Света почувствовала, что она уже у цели. Она всегда отличалась большим упорством и умела добиваться намеченного результата и в более сложных условиях. Она протянула старинный чертеж Тимофееву, но таким образом, чтобы тому, дабы разглядеть его, неминуемо пришлось отклеиться от спинки дивана и нормально сесть. Так и вышло.

— Здесь что-то написано, — сообщил он, всматриваясь в размытые линии. — Не по-нашему.

— Это шифр — пояснила Света. — Леонардо делал комментарии к схемам тайнописью, которую иногда можно было разобрать при помощи зеркальца: писал он справа налево. Мне кажется, это машина для переброски воды на расстоянии.
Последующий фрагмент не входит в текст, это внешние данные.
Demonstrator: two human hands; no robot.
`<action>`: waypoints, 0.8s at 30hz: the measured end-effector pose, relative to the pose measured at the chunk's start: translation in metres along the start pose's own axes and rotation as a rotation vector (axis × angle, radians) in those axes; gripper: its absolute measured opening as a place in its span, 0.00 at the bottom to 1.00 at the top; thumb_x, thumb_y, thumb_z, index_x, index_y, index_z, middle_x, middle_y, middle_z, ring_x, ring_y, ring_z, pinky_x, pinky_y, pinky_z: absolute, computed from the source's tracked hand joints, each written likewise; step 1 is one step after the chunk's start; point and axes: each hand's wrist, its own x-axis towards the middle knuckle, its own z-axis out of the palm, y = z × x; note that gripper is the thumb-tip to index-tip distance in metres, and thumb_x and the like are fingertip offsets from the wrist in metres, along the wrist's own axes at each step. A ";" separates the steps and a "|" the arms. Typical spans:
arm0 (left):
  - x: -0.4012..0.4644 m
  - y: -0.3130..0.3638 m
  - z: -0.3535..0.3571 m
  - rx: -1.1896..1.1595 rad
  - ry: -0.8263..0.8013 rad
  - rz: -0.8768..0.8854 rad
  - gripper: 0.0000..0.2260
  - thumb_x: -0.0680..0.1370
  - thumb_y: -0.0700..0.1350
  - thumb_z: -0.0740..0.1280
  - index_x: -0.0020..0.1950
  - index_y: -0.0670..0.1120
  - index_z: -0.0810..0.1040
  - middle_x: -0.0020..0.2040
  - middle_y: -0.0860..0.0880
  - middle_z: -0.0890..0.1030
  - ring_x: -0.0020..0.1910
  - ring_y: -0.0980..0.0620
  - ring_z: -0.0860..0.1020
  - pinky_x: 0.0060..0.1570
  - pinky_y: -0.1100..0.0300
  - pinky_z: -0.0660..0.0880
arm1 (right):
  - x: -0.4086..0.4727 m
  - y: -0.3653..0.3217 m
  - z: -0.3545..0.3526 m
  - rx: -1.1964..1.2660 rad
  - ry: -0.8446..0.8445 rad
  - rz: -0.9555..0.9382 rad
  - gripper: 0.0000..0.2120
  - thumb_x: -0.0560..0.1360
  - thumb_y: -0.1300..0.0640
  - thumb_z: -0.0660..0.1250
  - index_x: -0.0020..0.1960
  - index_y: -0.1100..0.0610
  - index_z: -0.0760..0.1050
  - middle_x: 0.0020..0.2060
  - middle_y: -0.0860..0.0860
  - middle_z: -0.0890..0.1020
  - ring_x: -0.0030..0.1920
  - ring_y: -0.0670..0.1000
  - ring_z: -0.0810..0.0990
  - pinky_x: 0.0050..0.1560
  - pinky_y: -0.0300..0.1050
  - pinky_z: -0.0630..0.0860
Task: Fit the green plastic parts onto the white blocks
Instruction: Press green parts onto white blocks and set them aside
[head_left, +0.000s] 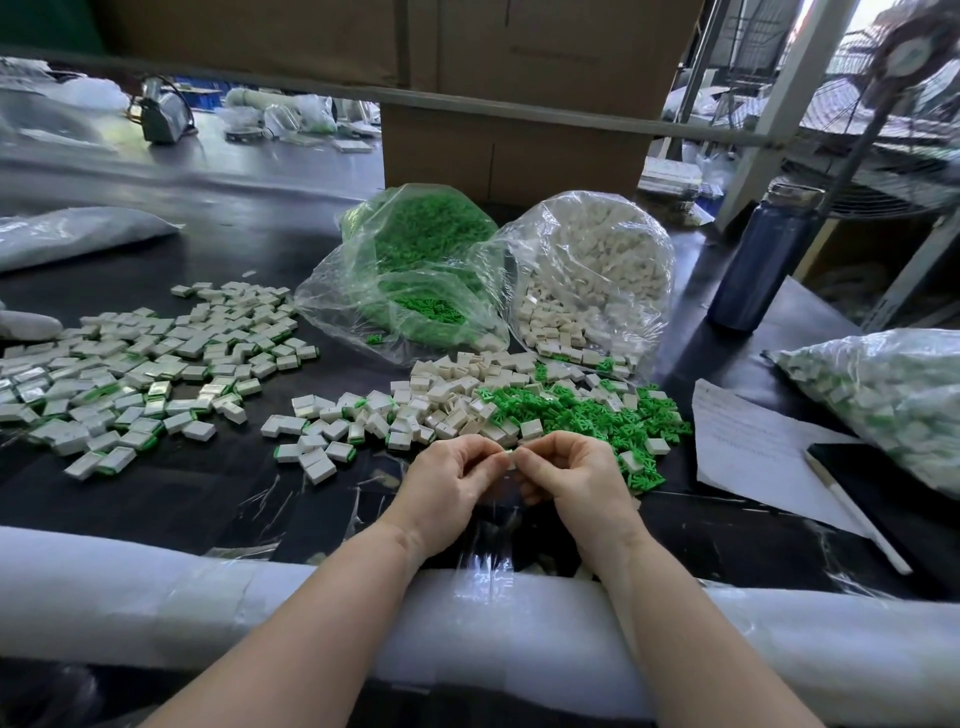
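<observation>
Where the two hands meet above the near part of the dark table (171, 499), the left hand (447, 486) and the right hand (574, 480) face each other, fingers curled in tight, thumb and forefinger tips nearly touching. Between the tips sits a small white block (509, 457); both hands pinch it. Only a pale sliver of it shows. Whether a green part is on it cannot be told; the fingers cover most of it.

Head view, beyond the hands: loose white blocks (441, 410) heaped just past the knuckles, a spread of green plastic parts (592, 415) beside them to the right, the two piles mixing at their border. Further left, well apart, a wide scatter of finished blocks (150, 364) with green edges. Behind, two open clear bags: the green bag (415, 270) and the white-block bag (592, 270), side by side, mouths spilling toward the piles.

Right side: a sheet of paper (753, 447) with a pen (857, 514) across it, a filled bag (883, 400) cut off by the frame edge, a dark blue bottle (763, 260) upright behind.

Near edge of the table padded with a white foam roll (156, 597); both forearms cross it. Bare table lies left of the hands, between foam and piles.
</observation>
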 end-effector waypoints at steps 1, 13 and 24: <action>0.000 0.000 0.001 -0.015 0.011 0.003 0.03 0.76 0.42 0.67 0.44 0.48 0.80 0.38 0.51 0.82 0.37 0.57 0.79 0.42 0.66 0.76 | 0.000 0.000 0.000 0.030 0.012 -0.005 0.05 0.72 0.66 0.69 0.37 0.61 0.79 0.26 0.51 0.81 0.27 0.45 0.78 0.29 0.35 0.75; -0.002 0.002 0.000 -0.037 0.059 -0.017 0.06 0.71 0.42 0.68 0.38 0.55 0.78 0.33 0.46 0.80 0.35 0.52 0.77 0.43 0.55 0.77 | 0.000 0.001 -0.001 0.004 -0.059 -0.059 0.06 0.70 0.65 0.72 0.36 0.58 0.79 0.29 0.52 0.81 0.30 0.48 0.78 0.32 0.38 0.75; -0.002 0.007 -0.001 -0.103 0.044 0.039 0.04 0.73 0.38 0.69 0.46 0.45 0.80 0.52 0.45 0.75 0.48 0.52 0.77 0.46 0.71 0.73 | 0.000 0.000 0.002 0.047 -0.201 -0.037 0.14 0.74 0.51 0.62 0.49 0.61 0.79 0.38 0.54 0.80 0.39 0.50 0.80 0.40 0.38 0.77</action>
— Насос? — заскучал Тимофеев.

— В этом роде.

— Он что, задумал Сахару оросить? — недоверчиво спросил Тимофеев и накренился на бок.

— Ну зачем же? — заторопилась Света. — Например, снабжать водой бассейн какому-нибудь феодалу… Витенька, — пустила она в ход многократно испытанное средство. — Почему бы тебе ее не сделать?

— На кой фиг? — фыркнул Тимофеев и скривился. — Феодалы давно вымерли.

— Для моей курсовой, хотя бы! — воскликнула девушка. — Вообрази, какой это произведет эффект! И потом — неужели тебе не интересно?

Тимофеев уполз-таки в свой угол. Он напряженно размышлял. Его изобретательская жила отчаянно боролась с обнаглевшими вконец зубами.

— Интересно, — наконец согласился он. — Даже очень. Только…

— Вот-вот, — покивала Света. — Зубки придется лечить. В креслице, бормашиночкой. Что говорил великий Леонардо? «Всякое природное действие совершается кратчайшим образом!»

— У-у-у! — отозвался Тимофеев.

Спустя час с небольшим он уже сидел в кабинете дежурного врача, яростно вцепившись в подлокотники и обреченно распахнув рот. В виде исключения, за спиной слегка растерянного дантиста маячила девушка Света, держа на виду у Тимофеева спасительный чертеж. Под жужжание инквизиторского инструмента народный умелец размышлял, как ему выполнить конструкцию в натуральную величину и реализовать все ее неведомые пока функции, когда на пергаменте в наличии имелась одна лишь фронтальная схема. Он так увлекся, что не сразу повиновался предложению врача покинуть кресло.

— Ну, как дела? — спросила Света, придерживая его за локоть.